Agosto. Dos muchachos se besan por primera vez bajo el árbol del paseo. Un
juego, un experimento. No tienen edad de amarse. Pero lo hacen. Llega el frío,
vuelven al asfalto de sus ciudades. Ya no son los mismos. Guardan el recuerdo
de unos labios extraños, propios.
Otro verano llega. Saben dónde encontrarse. Sin citas, sin promesas. Un
momento les basta. Reencuentro. De pie, uno frente al otro. Saborean el mágico
momento de antes, cuando sólo un centímetro les separa. Bocas entreabiertas,
ojos entornados. Él le acerca la cara, ella se deja hacer. Fundido en negro.
Tacto carnoso, calor, fuego. Sabor salado. Se olvidan de respirar. Se devoran.
Con el abismo bajo los pies, se separan. Tiene miedo de más, de dejarse llevar.
Veranos en el calendario. Siempre el mismo lugar, la misma ansiedad. A él
le sale barba; ella se redondea. Él pierde pelo; ella gana kilos. Es lo único
que cambia.
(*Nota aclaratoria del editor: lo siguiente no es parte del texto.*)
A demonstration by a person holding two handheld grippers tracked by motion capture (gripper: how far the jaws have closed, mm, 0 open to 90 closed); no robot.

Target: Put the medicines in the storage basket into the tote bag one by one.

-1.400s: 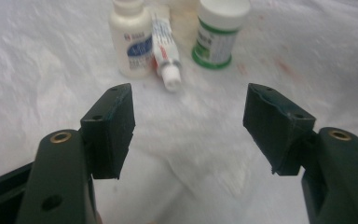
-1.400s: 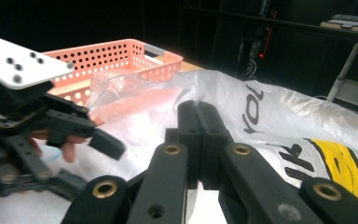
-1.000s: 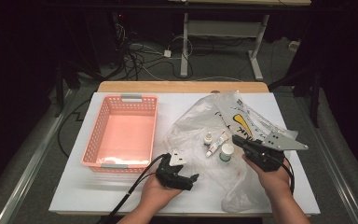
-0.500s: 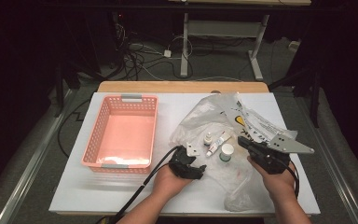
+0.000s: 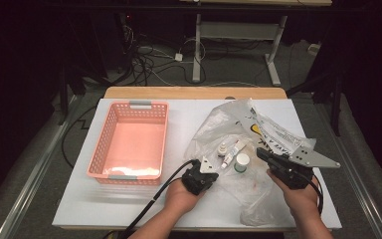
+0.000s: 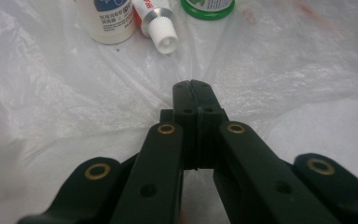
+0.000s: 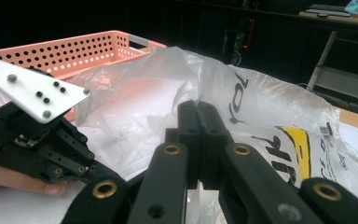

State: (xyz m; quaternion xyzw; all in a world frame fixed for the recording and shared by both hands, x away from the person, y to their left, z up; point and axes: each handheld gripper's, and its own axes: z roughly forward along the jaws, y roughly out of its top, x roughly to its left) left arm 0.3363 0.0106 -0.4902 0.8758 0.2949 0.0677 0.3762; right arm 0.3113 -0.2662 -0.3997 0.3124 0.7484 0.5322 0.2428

Nada saben de los días que rellenan hasta su siguiente reencuentro.
Tan sólo invernan esperando el calor de un beso de verano.
Y, de repente, nada. El árbol no vuelve a cobijar sus besos. Las iniciales
que grabaran en su tronco desaparecen. Sus ramas se pelan, se encorvan y
languidece hasta no ser más que un muñón en medio del paseo.